Pronunciation audio files are a big help for readers to learn how to pronounce a word, but recording them is very time-consuming for volunteers and need many skills. Pronunciation audio files is of interest for at least 4 Wikimedia projects: Commons (obviously, see WikiProject Pronunciation), Wiktionaries (Template:audio on en, Modèle:prononciation on fr,...), Wikipedias and Wikidata (P443). But only 3% of the Wiktionary entries have an audio record, and it's even less for Wikipedia articles or Wikidata items. The Lingua Libre project began two years ago in order to facilitate such recordings and encourage contributions in minority languages into Wikimedia projects. It is supported by a team of contributors having different backgrounds and with the help of Wikimedia France.

A lot of progress has been accomplished and the tool is today functional and able to realize massive open audio recordings in many languages, but it's effectiveness nowadays is still limited. While the tool by itself is very efficient – it can record up to 1000 words per hour – the process afterwards, transferring the files to Wikimedia Commons and integrating them into the Wikimedia projects, is quite lengthy. Main reasons are the not existing integration with the Wikimedia projects (users need create a separate account on a separate website, there's no automatic import process, etc), a French-only interface and a not easily searchable sound database. These elements are wasting a lot of volunteers' time and energy, loosing many volunteers on the way.

What is your solution to this problem?[edit]

For the problem you identified in the previous section, briefly describe your how you would like to address this problem. We recognize that there are many ways to solve a problem. We’d like to understand why you chose this particular solution, and why you think it is worth pursuing. Remember to review the tutorial for tips on how to answer this question.

To bring Lingua Libre closer to the Wikimedia movement and thus facilitate and encourage contributions, we plan to move the tool to a wiki-based infrastructure. This solution seems very natural for several reasons, including:

  • it will be a well-known environment for experienced Wikimedians
  • it offers many solutions for the needs we have
  • it ensures the sustainability of the project (thanks to it's contributors, MediaWiki is a stable and constantly evolving platform), and the daily-management will be ensured by contributors themselves (like on Wikimedia projects)

To store rich and linguistically useful meta-data on each records (accent, dialect, gender of the speaker, native language or not, approximate location,...), we also plan to use the Wikibase extension allowing us to have an open, flexible and easy to explore database (those meta-data on files are not in the scope of Wikidata, and Structured Data is not willing to arrive on Commons before 2020).

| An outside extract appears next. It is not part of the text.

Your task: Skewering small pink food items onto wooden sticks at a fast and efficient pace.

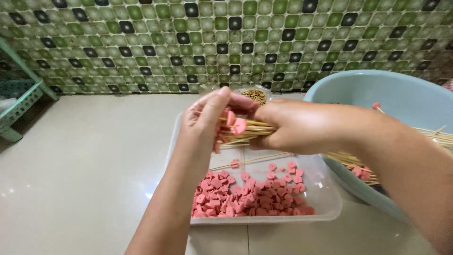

This will allow a much more convenient reuse of these freely licensed pronunciation record by Wikimedians or third parties, like linguists, language teachers or so on.

Beyond that, we will have to adapt our "recording studio" to work on this new infrastructure. We wish to transform it into a Mediawiki extension (something similar to the UploadWizard, but for direct sound recordings, a kind of RecordingWizard), so that other wikis using Mediawiki can benefit of our work.

Project goals[edit]

What are your goals for this project? Your goals should describe the top two or three benefits that will come out of your project. These should be benefits to the Wikimedia projects or Wikimedia communities. They should not be benefits to you individually. Remember to review the tutorial for tips on how to answer this question.

  • Create a recording Mediawiki extension, which can be used by any other wiki
  • Facilitate mass recording, upload of files to Commons and their reuse on other Wikimedia project
  • Let the general public, Wkimedians or linguists research and visualize the pronunciations sounds, using a rich metadata system
  • Encourage people from small languages community to step into the dynamic of contribution in the Wikimedian universe

Project impact[edit]

How will you know if you have met your goals?[edit]

For each of your goals, we’d like you to answer the following questions:

  1. During your project, what will you do to achieve this goal? (These are your outputs.)
  2. Once your project is over, how will it continue to positively impact the Wikimedia community or projects? (These are your outcomes.)

For each of your answers, think about how you will capture this information. Will you capture it with a survey? With a story? Will you measure it with a number? Remember, if you plan to measure a number, you will need to set a numeric target in your proposal (i.e. 45 people, 10 articles, 100 scanned documents). Remember to review the tutorial for tips on how to answer this question.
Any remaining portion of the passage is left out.